Sou testemunha de haver um brasileiro estado perto do Prêmio Nobel. Foi um grande poeta, hoje num ostracismo sem explicação. Falo de Jorge de Lima. Ao longo de minhas viagens à Escandinávia, quando morava em Londres (lá passei quinze anos de minha vida com Zora) fiz um bom número de conferências em Estocolmo e, no decorrer delas, fiquei amigo de Arthur Lundkvist, membro da Academia Sueca. Zora e eu costumávamos almoçar com Arthur e Maria toda vez em que estávamos na Suécia.

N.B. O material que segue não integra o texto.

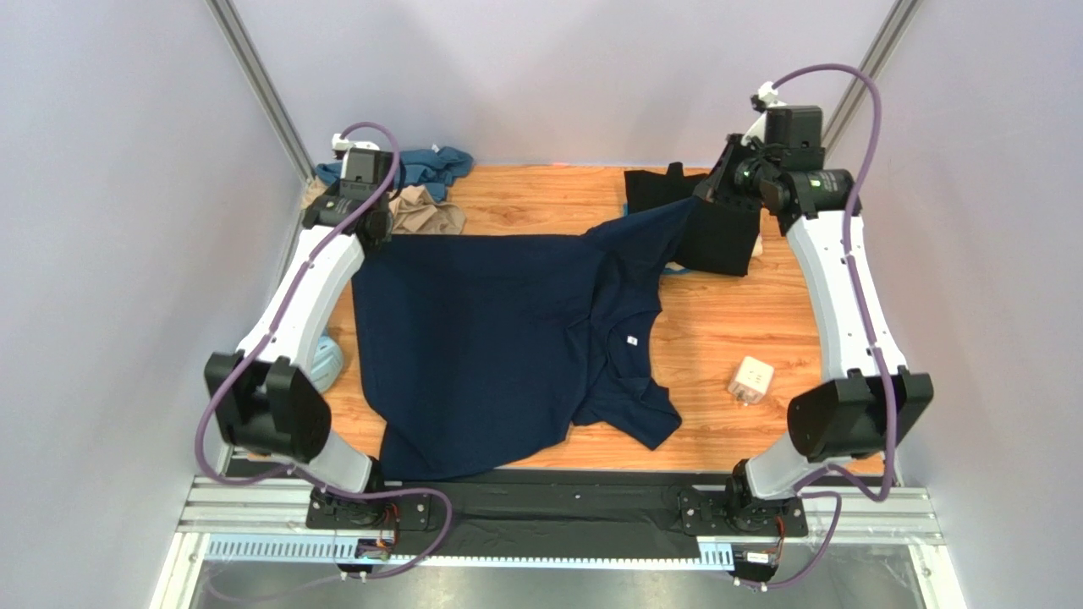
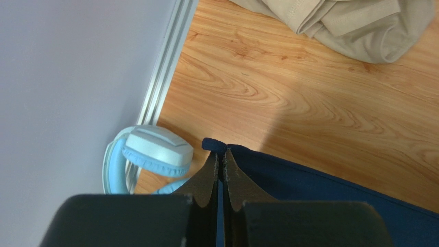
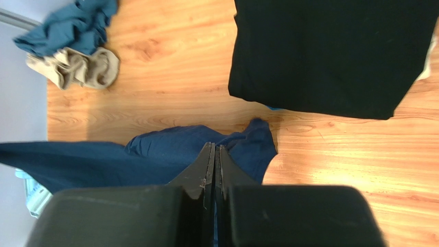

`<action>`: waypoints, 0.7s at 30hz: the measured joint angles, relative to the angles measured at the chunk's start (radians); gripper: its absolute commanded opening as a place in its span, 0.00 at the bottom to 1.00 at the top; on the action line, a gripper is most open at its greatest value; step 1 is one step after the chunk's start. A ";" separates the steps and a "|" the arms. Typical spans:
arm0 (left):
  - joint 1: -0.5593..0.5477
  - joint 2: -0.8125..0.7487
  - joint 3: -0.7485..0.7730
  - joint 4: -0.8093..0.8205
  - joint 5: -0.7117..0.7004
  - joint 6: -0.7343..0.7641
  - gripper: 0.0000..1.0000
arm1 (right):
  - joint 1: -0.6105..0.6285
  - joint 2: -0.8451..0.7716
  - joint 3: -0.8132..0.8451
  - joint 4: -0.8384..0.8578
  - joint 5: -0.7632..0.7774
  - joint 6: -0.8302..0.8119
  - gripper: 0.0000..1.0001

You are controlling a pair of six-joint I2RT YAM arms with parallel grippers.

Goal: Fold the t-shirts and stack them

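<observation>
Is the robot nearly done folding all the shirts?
Not yet. The black t-shirt looks folded. The left gripper and right gripper pinch the navy t-shirt, which lies spread out. The teal t-shirt and tan t-shirt lie crumpled, waiting.

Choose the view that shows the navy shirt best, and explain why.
Top external: nearly the whole navy shirt shows, spread out. The left wrist view shows only a corner pinched in the left gripper; the right wrist view shows a bunched part held in the right gripper.
</observation>
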 measured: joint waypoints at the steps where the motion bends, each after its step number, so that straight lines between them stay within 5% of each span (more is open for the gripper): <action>1: 0.000 0.034 0.010 0.010 -0.006 0.008 0.00 | 0.005 0.021 0.001 0.000 0.000 -0.003 0.00; 21: 0.000 0.476 0.222 0.035 -0.096 0.066 0.00 | 0.119 0.531 0.377 -0.069 0.029 -0.028 0.00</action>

Foi assim que fiquei sabendo com detalhes do que aqui vou contar (já o contei antes, mas é oportuno lembrar). Arthur sabia línguas latinas. Lia normalmente em francês, italiano e espanhol. Por causa desta última, começou a ler também português, principalmente poesia. Leu poemas de Jorge de Lima e se encantou com eles. Sabia de cor alguns dos poemas negros de Jorge de Lima.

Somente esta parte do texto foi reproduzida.